→ TASK BRIEF
Find the line containing "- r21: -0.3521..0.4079" in the listing below. Repeat it exactly, along with each following line up to and including the one containing "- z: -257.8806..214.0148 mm".

→ PROVIDED MATERIAL
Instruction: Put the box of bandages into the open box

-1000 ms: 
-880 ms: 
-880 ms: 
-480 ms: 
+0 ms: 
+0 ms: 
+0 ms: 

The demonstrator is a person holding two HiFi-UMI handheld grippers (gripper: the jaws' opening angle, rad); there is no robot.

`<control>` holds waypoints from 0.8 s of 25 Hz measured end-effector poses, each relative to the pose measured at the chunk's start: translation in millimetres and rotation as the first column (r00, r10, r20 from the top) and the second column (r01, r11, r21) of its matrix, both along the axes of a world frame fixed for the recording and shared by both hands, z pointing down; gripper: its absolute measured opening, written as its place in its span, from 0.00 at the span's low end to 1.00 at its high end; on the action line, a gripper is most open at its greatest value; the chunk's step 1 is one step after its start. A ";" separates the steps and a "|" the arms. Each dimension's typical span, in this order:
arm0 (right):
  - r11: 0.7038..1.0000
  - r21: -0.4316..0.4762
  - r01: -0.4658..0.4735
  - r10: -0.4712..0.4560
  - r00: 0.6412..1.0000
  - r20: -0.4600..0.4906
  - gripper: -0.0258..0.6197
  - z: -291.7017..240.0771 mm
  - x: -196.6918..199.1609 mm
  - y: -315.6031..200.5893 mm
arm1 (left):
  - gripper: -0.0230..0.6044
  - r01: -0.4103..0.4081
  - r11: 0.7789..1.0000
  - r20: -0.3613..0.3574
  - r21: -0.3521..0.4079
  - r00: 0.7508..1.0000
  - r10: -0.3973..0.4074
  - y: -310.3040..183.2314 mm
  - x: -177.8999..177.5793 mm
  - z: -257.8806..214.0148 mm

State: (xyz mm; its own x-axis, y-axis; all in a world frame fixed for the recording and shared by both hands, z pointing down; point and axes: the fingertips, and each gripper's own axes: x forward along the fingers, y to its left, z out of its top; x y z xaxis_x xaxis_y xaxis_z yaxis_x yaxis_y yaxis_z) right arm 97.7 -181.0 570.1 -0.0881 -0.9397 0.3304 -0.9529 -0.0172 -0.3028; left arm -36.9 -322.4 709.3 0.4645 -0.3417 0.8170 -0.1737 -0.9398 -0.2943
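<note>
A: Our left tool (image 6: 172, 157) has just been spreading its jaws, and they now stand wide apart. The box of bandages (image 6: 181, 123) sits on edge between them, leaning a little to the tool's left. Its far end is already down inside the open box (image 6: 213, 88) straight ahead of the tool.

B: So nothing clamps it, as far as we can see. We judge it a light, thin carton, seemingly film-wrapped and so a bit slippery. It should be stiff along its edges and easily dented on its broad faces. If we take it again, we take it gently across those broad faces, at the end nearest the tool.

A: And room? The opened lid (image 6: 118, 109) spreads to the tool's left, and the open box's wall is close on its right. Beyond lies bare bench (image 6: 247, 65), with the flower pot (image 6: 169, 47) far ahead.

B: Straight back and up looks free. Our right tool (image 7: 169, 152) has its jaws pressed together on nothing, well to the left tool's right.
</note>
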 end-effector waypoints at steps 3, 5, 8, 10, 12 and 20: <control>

→ ANSWER TO THIS EXERCISE
  - r21: -0.3521..0.4079
  - r00: 0.7508..1.0000
  - r10: -0.3973..0.4074
  - y: -310.3040..183.2314 mm
  - x: -177.8999..177.5793 mm
  - z: -257.8806..214.0148 mm

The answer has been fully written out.